From: ABC
To: Connor
Date: November 21, 2020, 2:57 am
"i know we'd be much happier together"
you left? if you know that, why would you leave me when I needed you most? my life went completely upside down and the only person I wanted to talk to was you and you wouldn't even answer a question about my math homework. i said i would've fallen for you in the airport but the fact of the matter was is that i already did by the time you told me it wouldn't work. i cried for almost two months straight. you saw me struggling with life, with heartbreak, with feeling absolutely alone, and you never once asked if i was okay. every part of me wants you to just text me and say you miss me. i want you so badly to say you messed up, that you shouldn't have left, and that you wanna make it work. but i know you'd leave again. i know id fuck things up again. id be too scared that you'd leave and id push you away. id ask a million times a day if you still cared about me and id remind you that if you wanna leave, you can. because if I'm prepared for it, unlike last time, it wont hurt as bad. i miss you. there are some nights where ill just look at our old texts and cry because i was stupid enough to care about someone i had never met before that fast.
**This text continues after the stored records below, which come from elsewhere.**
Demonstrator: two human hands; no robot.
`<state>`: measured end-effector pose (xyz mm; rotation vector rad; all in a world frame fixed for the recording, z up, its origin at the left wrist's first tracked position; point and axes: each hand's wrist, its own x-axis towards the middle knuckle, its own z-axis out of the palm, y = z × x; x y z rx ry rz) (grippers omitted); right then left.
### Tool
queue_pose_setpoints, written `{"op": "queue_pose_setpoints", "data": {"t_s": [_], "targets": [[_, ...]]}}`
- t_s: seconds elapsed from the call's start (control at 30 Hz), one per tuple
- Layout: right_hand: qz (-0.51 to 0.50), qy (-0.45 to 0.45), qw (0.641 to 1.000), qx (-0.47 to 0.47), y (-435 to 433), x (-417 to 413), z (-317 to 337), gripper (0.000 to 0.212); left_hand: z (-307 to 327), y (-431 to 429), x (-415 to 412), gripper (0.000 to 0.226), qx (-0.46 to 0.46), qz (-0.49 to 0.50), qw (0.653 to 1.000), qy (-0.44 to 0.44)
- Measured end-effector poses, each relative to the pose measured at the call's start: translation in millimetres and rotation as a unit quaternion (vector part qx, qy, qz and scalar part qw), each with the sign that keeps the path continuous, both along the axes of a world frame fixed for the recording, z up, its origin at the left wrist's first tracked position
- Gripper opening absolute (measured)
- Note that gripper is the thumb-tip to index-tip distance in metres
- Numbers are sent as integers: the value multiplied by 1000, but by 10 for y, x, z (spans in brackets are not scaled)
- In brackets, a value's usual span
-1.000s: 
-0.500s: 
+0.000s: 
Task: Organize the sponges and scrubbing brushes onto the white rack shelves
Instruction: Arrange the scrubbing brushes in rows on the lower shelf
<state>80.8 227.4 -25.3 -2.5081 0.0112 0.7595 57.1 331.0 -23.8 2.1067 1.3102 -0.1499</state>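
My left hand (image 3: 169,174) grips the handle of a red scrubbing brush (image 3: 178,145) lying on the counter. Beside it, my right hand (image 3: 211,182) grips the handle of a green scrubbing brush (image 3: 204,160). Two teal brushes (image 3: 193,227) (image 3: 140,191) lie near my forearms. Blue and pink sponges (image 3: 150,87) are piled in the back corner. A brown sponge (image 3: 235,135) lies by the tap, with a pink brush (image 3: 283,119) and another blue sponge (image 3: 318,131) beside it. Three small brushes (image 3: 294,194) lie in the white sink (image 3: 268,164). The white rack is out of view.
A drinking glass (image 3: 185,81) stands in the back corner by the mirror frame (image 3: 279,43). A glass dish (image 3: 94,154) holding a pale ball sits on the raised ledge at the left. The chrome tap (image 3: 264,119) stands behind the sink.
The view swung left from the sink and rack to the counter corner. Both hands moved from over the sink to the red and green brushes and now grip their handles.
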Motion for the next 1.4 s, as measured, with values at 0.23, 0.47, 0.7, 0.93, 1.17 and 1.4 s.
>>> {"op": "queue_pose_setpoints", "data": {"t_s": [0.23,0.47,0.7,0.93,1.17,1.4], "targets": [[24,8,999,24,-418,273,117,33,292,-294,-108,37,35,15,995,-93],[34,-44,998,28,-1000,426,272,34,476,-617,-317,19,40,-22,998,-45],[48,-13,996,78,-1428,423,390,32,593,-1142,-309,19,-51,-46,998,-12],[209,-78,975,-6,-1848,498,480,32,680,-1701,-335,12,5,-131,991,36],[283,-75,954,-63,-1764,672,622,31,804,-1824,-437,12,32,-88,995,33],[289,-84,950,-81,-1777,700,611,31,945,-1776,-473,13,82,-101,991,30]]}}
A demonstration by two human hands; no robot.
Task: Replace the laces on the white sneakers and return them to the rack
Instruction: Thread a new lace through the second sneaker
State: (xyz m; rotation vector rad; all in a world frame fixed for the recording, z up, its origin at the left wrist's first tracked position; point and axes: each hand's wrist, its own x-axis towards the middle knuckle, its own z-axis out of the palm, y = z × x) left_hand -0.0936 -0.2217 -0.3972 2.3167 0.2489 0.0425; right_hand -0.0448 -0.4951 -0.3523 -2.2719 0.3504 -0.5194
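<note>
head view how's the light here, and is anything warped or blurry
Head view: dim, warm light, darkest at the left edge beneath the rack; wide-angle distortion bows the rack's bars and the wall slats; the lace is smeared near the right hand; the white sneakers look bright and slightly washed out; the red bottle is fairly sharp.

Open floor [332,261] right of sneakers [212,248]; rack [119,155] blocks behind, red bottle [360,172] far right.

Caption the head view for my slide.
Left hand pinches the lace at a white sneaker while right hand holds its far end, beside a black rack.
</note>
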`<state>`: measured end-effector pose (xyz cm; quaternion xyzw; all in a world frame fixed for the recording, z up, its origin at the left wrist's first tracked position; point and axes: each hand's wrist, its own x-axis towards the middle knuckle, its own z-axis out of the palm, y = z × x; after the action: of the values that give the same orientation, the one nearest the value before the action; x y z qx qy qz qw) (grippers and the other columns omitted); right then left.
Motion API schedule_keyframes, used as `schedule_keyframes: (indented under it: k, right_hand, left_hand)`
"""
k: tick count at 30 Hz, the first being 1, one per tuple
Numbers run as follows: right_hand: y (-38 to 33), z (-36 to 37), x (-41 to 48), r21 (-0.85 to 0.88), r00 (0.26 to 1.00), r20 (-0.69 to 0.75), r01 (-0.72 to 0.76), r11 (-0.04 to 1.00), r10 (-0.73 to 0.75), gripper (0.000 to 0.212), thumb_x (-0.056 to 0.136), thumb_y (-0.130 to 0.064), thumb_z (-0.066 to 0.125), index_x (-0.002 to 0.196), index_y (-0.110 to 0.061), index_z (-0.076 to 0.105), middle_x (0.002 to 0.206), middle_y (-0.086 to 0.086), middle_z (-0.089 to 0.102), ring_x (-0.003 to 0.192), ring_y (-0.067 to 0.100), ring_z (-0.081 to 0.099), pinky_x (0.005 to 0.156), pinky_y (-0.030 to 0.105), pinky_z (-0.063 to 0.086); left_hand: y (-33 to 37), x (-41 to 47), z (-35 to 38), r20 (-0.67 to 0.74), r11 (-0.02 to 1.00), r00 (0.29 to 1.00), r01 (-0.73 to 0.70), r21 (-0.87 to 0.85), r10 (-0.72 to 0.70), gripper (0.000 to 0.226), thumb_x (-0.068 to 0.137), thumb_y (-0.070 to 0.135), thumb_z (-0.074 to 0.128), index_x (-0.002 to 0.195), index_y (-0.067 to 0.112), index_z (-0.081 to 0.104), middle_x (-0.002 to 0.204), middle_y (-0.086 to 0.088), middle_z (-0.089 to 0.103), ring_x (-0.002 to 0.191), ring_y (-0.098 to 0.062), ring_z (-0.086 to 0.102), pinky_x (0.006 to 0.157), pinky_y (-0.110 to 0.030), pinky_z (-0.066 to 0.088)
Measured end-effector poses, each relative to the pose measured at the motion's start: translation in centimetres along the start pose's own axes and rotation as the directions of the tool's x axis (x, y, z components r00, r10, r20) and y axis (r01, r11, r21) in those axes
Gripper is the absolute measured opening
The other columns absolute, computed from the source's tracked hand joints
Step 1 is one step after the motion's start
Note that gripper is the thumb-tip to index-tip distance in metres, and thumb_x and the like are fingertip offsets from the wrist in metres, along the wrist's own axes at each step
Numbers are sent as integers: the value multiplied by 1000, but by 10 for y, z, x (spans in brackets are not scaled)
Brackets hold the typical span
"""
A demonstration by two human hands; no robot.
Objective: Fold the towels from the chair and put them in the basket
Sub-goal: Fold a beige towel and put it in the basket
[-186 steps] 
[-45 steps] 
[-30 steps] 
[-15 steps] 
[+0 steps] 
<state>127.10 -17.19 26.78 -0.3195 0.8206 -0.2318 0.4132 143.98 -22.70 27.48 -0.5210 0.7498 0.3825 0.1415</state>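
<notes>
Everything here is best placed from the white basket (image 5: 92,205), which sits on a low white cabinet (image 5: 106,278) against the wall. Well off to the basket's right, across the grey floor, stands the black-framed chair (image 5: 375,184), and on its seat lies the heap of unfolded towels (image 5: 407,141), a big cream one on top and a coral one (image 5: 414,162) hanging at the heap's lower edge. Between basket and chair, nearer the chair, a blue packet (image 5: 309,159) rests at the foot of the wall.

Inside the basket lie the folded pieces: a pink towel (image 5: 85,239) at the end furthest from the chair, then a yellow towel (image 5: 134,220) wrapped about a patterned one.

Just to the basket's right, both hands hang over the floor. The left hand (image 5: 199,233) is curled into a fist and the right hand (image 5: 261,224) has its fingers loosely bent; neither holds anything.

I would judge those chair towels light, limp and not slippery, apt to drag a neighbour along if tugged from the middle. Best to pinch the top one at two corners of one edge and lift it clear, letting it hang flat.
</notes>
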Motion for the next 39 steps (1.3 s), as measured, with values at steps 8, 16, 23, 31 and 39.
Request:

I know you've moved on. I've seen it. When I saw the picture of you and her, my stomach dropped and I felt like time had stopped. I wish you weren't so hard to get over. I wish you didn't leave my heart in such agony, such distress. Yet here I am, three months later, still trying to feel the way i felt with you, with someone else. It hasn't worked yet, in case you were wondering. i wish i could turn time backward. i wish i would've just bought a plane ticket before you ended things. I wish i didn't catch covid. I wish i wasn't so far away. I wish you would've given me a chance because every day since then I've wondered why I wasn't worth it because I would've spent every paycheck I had on coming to see you. its stupid and cliche and little by little, i am getting over it. maybe i was too damaged for you, but i hope i meet someone who will take the risk and decide that maybe, just maybe, I'm worth the flight.